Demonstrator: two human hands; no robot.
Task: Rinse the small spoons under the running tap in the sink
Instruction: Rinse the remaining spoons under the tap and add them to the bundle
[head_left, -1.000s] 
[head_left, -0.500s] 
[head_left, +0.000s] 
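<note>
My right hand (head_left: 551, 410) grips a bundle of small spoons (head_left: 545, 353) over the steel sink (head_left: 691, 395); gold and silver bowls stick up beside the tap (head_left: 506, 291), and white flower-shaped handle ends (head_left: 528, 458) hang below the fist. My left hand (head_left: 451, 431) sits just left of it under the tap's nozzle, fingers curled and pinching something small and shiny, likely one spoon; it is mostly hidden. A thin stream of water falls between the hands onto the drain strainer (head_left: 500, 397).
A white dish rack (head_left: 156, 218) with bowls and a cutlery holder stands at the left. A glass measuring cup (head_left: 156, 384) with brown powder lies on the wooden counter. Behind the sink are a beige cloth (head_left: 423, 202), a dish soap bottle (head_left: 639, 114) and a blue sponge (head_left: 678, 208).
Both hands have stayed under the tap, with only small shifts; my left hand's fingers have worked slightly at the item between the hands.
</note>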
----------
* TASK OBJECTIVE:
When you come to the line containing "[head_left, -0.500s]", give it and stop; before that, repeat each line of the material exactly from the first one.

* EXERCISE RESULT:
Demonstrator: two human hands; no robot.
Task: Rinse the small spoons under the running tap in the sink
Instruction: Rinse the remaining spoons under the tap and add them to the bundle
[head_left, -1.000s] 
[head_left, -0.500s] 

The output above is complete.